Operating Income Rs. 4,94,08,92,584/-
Operating Cost Rs. 4,32,71,91,110/-
Operating Profit (Op. Income – Op. Cost) Rs. 61,37,01,474/-
Operating/Net margin (OP/OC) 14.18%

7. The assessee selected the following companies as comparables to the assessee and their arithmetic mean:

Sl.
No.
Name of the company Average NPI (in

%)

1. R S Software India Limited 8.45
2. L G S Global Limited 21.89
3. Akshay Software Technologies Limited 8.59
4. Thinksoft Global Services Ltd 17.52
5. Quintegra Solutions Limited 9.07
6. Helios & Matheson Information Technology Ltd. 23.33
7. Silverline Technologies Limited 4.75
8. Aarman Software Private Limited 0.58
9. Sagarsoft India Private Limited 16.69
0. Mindtree Ltd 11.13
1. R systems International 15.13
2. Compulink Systems Limited 8.39
Arithmetical Mean 12.13

Out of the 12 comparables selected by the assessee, the TPO accepted 2 comparables viz., Thinksoft Global Services Ltd. and Mindtree Ltd. and rejected the remaining 10 comparables.

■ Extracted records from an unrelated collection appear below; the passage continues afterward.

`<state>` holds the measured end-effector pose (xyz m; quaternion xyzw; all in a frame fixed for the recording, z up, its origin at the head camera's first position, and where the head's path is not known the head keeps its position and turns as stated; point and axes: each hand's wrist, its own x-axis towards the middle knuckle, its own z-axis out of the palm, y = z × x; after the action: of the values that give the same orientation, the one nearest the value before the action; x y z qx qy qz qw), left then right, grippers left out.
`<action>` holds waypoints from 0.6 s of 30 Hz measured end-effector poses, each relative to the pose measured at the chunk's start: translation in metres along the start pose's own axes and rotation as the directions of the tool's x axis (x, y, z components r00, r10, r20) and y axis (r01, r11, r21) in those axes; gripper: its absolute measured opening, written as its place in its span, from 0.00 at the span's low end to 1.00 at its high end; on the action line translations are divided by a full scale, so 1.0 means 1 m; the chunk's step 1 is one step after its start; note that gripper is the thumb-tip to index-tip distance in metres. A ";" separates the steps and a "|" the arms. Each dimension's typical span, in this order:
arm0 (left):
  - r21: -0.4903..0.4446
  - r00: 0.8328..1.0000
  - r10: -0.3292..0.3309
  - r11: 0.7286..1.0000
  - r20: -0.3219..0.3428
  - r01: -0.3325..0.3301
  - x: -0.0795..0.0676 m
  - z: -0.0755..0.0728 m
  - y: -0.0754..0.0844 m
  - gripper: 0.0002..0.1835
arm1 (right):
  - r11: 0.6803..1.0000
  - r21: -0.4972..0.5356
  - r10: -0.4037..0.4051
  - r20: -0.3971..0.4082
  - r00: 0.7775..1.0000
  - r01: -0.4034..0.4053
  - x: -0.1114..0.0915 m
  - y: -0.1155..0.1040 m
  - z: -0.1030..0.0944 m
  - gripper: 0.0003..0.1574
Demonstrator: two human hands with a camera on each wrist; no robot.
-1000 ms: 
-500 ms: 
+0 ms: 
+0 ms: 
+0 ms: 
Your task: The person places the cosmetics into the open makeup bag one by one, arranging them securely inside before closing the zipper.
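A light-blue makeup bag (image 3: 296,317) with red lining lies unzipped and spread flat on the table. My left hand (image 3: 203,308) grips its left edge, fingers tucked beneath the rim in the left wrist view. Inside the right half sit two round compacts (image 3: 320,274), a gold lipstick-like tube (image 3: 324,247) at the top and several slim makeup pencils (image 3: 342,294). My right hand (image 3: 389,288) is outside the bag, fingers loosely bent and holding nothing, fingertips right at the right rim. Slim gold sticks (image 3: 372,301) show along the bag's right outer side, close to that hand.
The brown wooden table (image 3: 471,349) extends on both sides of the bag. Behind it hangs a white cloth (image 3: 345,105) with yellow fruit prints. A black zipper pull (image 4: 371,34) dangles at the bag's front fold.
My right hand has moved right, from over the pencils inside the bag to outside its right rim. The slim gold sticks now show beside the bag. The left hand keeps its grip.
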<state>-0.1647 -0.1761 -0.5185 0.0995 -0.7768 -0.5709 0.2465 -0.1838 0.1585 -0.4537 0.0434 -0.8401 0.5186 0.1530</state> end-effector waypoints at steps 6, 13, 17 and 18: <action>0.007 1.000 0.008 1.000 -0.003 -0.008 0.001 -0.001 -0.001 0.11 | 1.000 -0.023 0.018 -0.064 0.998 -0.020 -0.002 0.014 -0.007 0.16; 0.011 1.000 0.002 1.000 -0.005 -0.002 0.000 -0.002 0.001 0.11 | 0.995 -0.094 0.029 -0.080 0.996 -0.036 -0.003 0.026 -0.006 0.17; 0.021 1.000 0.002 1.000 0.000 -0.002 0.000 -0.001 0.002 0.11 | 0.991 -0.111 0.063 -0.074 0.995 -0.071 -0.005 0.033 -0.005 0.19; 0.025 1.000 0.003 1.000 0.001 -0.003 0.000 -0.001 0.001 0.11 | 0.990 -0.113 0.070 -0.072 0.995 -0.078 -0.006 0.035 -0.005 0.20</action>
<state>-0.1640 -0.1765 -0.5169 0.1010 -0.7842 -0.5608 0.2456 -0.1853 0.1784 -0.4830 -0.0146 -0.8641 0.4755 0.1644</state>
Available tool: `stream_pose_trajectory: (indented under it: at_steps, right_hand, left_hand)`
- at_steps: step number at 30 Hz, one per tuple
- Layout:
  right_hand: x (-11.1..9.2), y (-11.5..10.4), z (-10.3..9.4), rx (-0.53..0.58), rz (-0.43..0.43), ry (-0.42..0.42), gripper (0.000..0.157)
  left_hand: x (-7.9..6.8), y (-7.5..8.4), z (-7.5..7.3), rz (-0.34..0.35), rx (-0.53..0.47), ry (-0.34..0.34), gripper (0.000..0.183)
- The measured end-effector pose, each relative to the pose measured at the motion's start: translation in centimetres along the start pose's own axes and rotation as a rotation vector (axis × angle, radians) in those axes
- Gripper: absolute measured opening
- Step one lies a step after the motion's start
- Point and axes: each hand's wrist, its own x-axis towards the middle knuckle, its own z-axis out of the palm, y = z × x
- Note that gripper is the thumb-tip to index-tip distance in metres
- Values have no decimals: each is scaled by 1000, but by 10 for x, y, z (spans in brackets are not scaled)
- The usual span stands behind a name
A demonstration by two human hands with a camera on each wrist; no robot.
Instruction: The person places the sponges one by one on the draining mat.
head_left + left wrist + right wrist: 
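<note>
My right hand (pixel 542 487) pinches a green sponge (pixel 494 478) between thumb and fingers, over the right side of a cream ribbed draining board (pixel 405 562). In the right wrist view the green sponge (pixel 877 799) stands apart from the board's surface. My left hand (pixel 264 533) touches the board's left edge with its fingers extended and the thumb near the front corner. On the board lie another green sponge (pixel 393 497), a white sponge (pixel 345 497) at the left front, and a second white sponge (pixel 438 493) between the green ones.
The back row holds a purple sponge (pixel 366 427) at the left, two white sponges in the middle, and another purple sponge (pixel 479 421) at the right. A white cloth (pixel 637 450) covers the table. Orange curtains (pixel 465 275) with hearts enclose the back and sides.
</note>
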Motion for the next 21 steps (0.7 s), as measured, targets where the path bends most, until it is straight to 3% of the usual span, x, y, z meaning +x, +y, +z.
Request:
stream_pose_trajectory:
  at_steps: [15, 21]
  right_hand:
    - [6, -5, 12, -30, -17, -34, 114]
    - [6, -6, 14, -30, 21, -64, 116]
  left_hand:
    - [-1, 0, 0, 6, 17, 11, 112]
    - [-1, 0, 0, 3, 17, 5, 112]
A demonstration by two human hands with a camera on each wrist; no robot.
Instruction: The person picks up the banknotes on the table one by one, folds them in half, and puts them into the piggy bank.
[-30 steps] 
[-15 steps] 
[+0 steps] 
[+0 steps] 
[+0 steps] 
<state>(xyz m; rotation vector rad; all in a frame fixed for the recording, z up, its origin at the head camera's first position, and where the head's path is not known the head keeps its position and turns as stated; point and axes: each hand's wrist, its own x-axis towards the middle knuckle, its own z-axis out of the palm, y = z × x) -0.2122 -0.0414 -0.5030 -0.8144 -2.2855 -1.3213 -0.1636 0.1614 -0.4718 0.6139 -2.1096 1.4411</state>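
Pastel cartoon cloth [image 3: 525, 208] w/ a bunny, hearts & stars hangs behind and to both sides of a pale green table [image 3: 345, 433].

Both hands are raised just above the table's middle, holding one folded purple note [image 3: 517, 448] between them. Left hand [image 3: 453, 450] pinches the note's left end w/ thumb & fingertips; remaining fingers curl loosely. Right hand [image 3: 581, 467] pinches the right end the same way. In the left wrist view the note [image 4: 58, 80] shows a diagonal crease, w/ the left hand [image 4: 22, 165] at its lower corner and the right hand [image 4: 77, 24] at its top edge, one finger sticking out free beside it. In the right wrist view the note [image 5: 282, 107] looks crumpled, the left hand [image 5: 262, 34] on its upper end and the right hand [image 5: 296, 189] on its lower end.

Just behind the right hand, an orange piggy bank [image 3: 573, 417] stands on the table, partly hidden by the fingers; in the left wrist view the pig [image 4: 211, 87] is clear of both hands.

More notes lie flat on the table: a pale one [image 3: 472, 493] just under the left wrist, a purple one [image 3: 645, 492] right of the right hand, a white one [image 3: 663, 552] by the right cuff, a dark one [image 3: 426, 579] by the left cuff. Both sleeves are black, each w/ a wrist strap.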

8. The TPO selected the following comparables and their arithmetic mean was as follows:

Sl.
No.
Name of the company Margin
Unadj.
(%)
Margin – WC
adjusted (%)
1. ICRA Techno Analytics Ltd. (seg) 24.94 28.46
2. Infosys Ltd 44.98 48.53
3. Kals Information Systems Ltd. (seg) 34.41 34.22
4. Larsen & Toubro Infotech Ltd. 19.33 23.25
5. Mindtree Ltd. (seg) 14.83 16.55
6. Persistent Systems & Solutions Ltd. 15.38 18.95
7. Persistent Systems Ltd 30.35 31.87
8. R S Software (India) Ltd. 10.29 14.28
9. Sasken Communication Technologies 17.36 20.26
0. Tata Elxsi (seg) 20.93 20.99
1. Thinksoft Global Services Ltd. 17.05 17.77
Arithmetical Mean 22.71 25.01

9. The TPO computed ALP of the SWD services segment as follows:

Arm’s Length Mean Margin 22.71%
Less: Working Capital Adjustment -2.30%
Adjusted mean margin of the comparables 25.01%
Operating Cost Rs. 4,32,71,91,110/-
Arm’s Length Price – 125.01% of Operating Cost Rs. 5,40,94,21,607/-
Price Received Rs.4,94,08,92,584/-
Shortfall being adjustment u/S. 92CA Rs. 46,85,29,023/-

10. Aggrieved by the draft Order of Assessment of the AO incorporating the shortfall in price as an addition to the total income, the assessee filed objection before the DRP.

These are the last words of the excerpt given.